The Qtel offer was submitted to Kuwait’s Capital Markets Authority, which is reviewing the proposal, the source said. Based on the authority’s recommendation, Wataniya can review the offer and appoint financial advisors to evaluate it.

Qtel bought the Wataniya stake in 2007 for about $3.7 billion. Kuwait Investment Authority, the Gulf state’s sovereign wealth fund, has a 23.5 per cent stake in Wataniya and the remaining shares are publicly held.

New Kuwaiti capital markets bylaws, introduced last year, requires any entity who buys more than 30 per cent of a listed Kuwaiti firm to bid for the remaining outstanding shares within 30 days.

Kuwait’s No. 2 telecom operator, whose chief executive resigned earlier in June, has operations in Kuwait, Tunisia, Algeria, the Palestinian Territories, Saudi Arabia and the Maldives.
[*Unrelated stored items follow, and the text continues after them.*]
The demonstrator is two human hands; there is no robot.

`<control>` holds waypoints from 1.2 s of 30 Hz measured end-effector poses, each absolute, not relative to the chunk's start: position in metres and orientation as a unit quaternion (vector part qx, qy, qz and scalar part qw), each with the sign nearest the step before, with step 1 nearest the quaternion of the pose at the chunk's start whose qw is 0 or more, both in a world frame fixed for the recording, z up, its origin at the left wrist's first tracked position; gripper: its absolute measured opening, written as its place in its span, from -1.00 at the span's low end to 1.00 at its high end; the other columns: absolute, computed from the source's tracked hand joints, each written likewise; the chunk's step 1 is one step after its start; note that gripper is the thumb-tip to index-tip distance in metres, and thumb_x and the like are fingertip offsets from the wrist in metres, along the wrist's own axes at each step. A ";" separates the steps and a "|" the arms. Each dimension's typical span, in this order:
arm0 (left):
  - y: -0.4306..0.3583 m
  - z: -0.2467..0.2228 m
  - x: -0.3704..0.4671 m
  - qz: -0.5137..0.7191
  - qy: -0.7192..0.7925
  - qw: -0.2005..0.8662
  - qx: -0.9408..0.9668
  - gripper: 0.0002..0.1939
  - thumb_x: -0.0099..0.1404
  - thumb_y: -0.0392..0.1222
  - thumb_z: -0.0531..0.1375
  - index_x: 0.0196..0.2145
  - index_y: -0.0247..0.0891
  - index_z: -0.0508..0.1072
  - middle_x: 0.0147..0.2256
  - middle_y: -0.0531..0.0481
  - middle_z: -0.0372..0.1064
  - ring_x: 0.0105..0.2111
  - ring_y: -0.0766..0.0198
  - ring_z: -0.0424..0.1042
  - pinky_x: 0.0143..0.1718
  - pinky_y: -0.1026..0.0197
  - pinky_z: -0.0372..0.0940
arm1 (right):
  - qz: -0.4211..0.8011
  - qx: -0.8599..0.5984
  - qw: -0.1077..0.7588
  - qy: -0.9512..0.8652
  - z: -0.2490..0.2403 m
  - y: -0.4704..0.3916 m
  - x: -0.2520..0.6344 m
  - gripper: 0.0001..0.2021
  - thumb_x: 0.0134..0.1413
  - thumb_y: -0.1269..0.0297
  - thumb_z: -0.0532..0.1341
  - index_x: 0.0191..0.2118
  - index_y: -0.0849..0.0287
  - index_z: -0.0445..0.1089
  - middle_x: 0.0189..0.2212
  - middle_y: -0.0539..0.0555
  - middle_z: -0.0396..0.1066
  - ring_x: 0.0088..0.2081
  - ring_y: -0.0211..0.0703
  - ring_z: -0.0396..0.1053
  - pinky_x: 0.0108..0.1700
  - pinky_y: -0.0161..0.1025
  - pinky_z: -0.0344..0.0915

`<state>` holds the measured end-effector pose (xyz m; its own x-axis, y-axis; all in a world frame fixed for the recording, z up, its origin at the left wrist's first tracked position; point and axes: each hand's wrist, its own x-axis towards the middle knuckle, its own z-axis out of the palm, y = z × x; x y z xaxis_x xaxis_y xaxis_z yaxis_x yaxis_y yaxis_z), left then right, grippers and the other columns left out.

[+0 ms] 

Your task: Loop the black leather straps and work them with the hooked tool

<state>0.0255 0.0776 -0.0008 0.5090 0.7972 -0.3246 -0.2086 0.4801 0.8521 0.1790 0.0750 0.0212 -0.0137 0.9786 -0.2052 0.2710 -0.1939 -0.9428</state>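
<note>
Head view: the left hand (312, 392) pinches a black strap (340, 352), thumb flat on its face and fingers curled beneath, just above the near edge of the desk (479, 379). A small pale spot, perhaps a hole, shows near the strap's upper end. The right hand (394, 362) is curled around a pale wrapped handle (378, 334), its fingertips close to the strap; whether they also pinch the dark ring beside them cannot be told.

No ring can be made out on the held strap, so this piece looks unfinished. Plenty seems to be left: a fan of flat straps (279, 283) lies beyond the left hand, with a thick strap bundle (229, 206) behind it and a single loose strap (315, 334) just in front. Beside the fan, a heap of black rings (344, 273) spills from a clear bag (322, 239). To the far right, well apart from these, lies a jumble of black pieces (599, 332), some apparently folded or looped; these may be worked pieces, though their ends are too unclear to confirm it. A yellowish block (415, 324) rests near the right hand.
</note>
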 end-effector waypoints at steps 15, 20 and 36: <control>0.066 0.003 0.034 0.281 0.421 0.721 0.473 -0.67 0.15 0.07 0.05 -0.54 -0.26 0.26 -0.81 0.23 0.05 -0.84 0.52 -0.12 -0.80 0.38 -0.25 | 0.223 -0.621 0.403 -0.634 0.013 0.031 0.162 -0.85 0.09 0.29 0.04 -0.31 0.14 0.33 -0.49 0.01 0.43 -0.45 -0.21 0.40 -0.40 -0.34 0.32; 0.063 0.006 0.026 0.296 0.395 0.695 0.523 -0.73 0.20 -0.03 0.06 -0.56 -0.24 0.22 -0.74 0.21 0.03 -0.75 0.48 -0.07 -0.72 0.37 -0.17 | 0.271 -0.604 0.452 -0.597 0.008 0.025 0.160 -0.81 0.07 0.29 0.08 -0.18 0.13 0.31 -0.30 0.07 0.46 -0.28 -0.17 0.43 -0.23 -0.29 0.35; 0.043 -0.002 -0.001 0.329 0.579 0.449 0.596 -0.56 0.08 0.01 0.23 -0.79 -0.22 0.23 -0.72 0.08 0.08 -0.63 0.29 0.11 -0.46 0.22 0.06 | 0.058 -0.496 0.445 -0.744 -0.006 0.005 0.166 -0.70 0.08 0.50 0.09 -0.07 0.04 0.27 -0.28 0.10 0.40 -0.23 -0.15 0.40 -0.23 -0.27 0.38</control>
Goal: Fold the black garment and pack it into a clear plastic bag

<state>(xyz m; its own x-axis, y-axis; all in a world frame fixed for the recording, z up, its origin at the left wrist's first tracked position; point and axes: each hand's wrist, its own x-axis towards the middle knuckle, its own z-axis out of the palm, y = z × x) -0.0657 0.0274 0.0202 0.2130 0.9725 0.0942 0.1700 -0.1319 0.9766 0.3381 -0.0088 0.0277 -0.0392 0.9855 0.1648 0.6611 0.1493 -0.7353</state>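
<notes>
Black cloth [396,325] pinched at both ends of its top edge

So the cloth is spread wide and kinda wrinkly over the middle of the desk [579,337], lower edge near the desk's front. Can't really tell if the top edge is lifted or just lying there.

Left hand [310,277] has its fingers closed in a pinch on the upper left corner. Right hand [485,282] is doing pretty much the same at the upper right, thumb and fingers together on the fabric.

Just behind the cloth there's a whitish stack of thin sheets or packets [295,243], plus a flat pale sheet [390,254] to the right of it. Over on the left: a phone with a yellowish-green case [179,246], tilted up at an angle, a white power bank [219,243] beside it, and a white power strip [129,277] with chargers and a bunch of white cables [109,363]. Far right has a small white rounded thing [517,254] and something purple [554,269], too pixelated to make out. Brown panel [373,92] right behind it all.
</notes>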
In April, it reported a 90 per cent drop in first-quarter net profit, with earnings from the prior-year period boosted by a one-off fair value gain.

Qtel has been raising stakes in its subsidiaries recently.

Earlier in June, Qtel agreed to double its stake in Iraq’s No. 2 operator Asiacell to 60 per cent for $1.47 billion as it seeks to exploit rising demand for broadband.

Qtel also owns a majority stake in Omani telco Nawras.

Shares in Qtel ended down 1.1 per cent on the Doha bourse Tuesday, while Wataniya shares were halted in Kuwait. The statement came after markets closed.